Medya diyeti yapmazsanız sonu ya haber yanığı ya haber yarığı!
Gün geçmiyor ki ekolojik, ekonomik, politik ve hatta teknolojik bile bir sevimsizlik yaşamayalım. ‘Bu ne yahu! Yeter artık! Ben artık haber okumak ve görmek bilmek istemiyorum’ demeyelim.
Yapay Zeka’nın üfleye üfleye girdiği hayatımızda sadece ülkemizde de değil tüm Dünya’da giderek kaybolan insani değerler ki bu durum da tam olarak öyle olsun istendiği için öyle! Zira robotlar insanlaşırken, insanların robotlaştığı, duygusuzlaştığı ve çok daha acımasızlaştığı gerçeğinden yola çıkarak ki bu da öyle olsun istendiği için öyledir.
Bir haberci olarak çok açıkça ifade ediyorum ki eğer haber tüketiminizi, bilgi akışınızı kontrol edemez ya da sınırlandırmazsanız sıkı bir haber / medya diyeti yapmazsanız sonrasında yaşayacağınız haberlerden kaçma hali, son derece insanidir ve hiç de yalnız değilsiniz.
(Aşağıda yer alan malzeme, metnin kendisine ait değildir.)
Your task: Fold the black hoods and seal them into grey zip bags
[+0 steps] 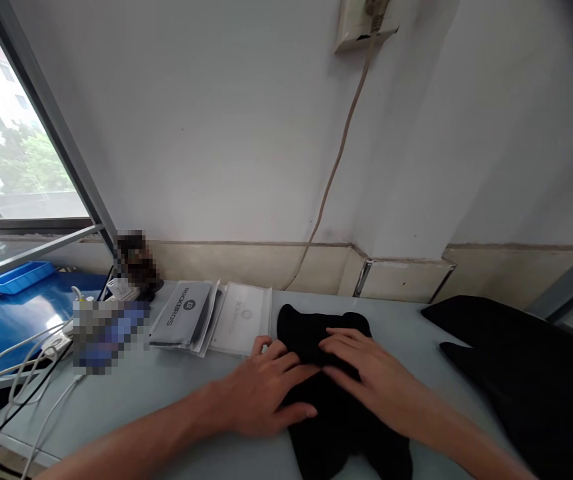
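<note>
A black piece of fabric (326, 413), perhaps a garment, lies on the grey tabletop (176, 413) before me. My left hand (276, 387) rests across its left side, fingers stretched out and thumb spread. From the right, my right hand (361, 367) lies on the upper part of the same cloth with its fingers extended. The fingertips of both hands come close together near the middle of the fabric. Beyond my left hand are a packed plastic pouch with a grey insert marked ROCKBROS (186, 313) and a paler frosted pouch (241, 317), side by side.
More black fabric (531, 367) spreads over the right side of the table. At the left lie white cables (41, 353), a blurred-out blue item (116, 333) and a blue tray (21, 277). A cord (339, 160) hangs from the wall socket (361, 27). Metal frame bars stand at both sides.
</note>
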Demonstrator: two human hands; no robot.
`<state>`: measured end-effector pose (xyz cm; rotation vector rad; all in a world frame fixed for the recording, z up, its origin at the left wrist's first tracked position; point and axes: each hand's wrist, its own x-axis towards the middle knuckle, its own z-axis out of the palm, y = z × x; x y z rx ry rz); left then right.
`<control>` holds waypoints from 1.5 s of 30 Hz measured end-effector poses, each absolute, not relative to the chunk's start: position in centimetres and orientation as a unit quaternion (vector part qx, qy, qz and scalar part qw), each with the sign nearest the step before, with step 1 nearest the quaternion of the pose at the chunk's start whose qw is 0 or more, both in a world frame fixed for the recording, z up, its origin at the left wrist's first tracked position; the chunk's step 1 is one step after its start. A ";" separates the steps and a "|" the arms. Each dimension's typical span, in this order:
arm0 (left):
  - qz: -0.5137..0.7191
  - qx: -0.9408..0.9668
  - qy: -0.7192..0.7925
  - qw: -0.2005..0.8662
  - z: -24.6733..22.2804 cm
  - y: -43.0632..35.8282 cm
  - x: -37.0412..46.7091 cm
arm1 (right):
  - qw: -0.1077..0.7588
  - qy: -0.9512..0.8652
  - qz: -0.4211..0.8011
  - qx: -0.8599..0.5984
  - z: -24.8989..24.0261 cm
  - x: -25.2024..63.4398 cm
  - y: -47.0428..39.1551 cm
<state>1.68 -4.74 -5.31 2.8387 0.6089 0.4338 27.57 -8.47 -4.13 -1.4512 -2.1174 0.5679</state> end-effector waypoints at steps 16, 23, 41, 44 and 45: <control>0.179 0.933 0.164 0.267 -3.2 -7.8 1.9 | 0.504 -0.409 0.178 -0.739 -5.8 35.5 -3.4; 0.134 0.933 0.144 0.303 -3.6 -7.3 1.9 | 0.204 -0.648 0.029 -0.734 -7.9 35.5 -4.1; 0.201 0.888 0.352 0.218 -3.9 -3.6 1.3 | 0.262 -0.657 0.268 -0.654 -6.2 33.1 -4.9; 0.202 0.887 0.371 0.187 -3.9 -3.5 1.3 | 0.376 -0.593 0.306 -0.643 -5.9 33.4 -4.5; 0.196 0.890 0.373 0.172 -3.9 -3.4 1.4 | 0.396 -0.574 0.297 -0.652 -5.9 33.6 -4.3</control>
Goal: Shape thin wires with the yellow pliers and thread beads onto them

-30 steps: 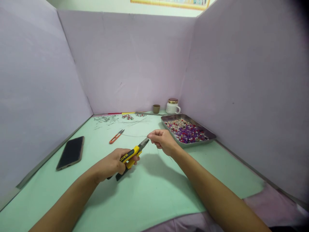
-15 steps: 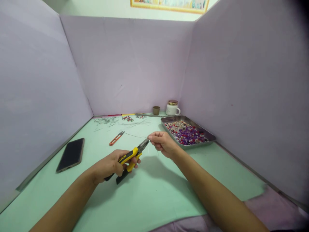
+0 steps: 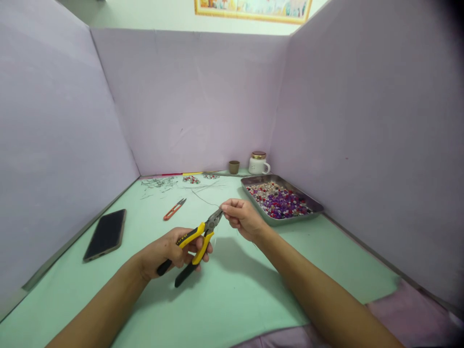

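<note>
My left hand (image 3: 174,249) is wrapped round yellow-and-black pliers (image 3: 199,231), whose handles stand apart. The jaws point up and right, with their tips beside my right fingertips. My right hand (image 3: 241,216) pinches a thin dark wire (image 3: 203,197) between thumb and forefinger. One length of it runs from the pinch to the upper left, over the table. Fine ends also hang below my right hand. Whether the jaws touch the wire, I cannot tell.
Orange thread snips (image 3: 174,210) and a phone (image 3: 106,234) lie to the left. A metal tray (image 3: 290,219) of mixed beads stands right. Further back are wire scraps (image 3: 158,183), small beaded pieces (image 3: 191,179), a small brown cup (image 3: 234,167) and a white lidded mug (image 3: 258,164).
The plier handles have spread further apart and the jaws have opened a little. The wire's free end has swung up and right, away from the snips. My right hand stays almost in place.
</note>
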`<state>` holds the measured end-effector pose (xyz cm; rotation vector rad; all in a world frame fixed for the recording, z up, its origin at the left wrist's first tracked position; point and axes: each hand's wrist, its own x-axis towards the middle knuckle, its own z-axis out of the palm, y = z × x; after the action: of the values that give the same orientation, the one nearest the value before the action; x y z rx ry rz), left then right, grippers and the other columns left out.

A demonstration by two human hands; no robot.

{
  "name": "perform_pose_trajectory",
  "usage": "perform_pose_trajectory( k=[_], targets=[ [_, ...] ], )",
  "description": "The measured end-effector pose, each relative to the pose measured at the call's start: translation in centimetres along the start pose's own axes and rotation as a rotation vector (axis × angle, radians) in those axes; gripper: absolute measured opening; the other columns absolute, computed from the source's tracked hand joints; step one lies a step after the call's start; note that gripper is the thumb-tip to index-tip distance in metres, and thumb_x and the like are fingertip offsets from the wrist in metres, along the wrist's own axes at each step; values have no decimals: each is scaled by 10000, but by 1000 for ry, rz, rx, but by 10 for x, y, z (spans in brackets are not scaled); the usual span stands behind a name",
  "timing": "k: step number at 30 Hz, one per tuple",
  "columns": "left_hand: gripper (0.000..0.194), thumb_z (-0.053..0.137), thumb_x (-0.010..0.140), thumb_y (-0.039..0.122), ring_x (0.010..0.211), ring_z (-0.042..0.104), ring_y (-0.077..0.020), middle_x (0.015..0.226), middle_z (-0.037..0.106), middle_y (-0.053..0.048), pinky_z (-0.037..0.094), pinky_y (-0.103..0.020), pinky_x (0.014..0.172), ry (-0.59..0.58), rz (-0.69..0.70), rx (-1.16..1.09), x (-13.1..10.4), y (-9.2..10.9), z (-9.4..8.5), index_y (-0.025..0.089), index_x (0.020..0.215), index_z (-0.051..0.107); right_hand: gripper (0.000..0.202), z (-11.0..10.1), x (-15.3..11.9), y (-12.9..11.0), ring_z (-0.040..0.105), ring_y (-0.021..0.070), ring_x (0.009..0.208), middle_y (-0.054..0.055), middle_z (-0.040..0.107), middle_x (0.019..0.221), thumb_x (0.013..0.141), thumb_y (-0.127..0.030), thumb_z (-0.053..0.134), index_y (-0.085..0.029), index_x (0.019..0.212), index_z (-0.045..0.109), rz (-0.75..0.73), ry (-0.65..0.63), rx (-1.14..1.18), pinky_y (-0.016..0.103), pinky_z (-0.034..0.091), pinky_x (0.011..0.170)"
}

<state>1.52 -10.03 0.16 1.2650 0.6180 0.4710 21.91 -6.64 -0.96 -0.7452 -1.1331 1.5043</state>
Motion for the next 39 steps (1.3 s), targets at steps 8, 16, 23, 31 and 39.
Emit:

Bu durum da öyle olsun istendiği için öyle zaten. Düzenli olarak üçüncü sayfa haberlerine mahkum edilmek, her platformun kendi algoritmik batağına saplanmak ve o bataklıkta suni gündem rüzgarında debelenip durmamızı istiyorlar ki bizler de o ekranı kaydırdıkça batıyoruz.
Reuters Enstitüsü’nün son Dijital Haber Raporu’na göre Türkiye’de 2017 yılında %57 olan aktif olarak haberlerden kaçınma eğilimi, 2025 raporunda %61’e ulaşmış. Bakın bu kocaman bir yarıktır! Bu durum da başka bir dijital sansürdür. Evet. Haberler üstünüze üstünüze geldiği için siz de giderek haber takip etmekten uzaklaşıyorsanız hiç de yalnız değilsiniz. Maalesef ki tam olarak bunu yapmanızı bekliyorlar. Sizi hiç ilgilendirmeyen durum ve olaylarla sizi karşı karşıya getirip, gerçek haberlerden kaçmanız bekleniyor. Tam da bu yüzden etkili medya diyetleri yapmalı ya da geçek gazeteler klasik ve etik habercilik ekonomik dengesini yeniden kurup, bir yolunu bulup yeniden hayata geçirilmeli.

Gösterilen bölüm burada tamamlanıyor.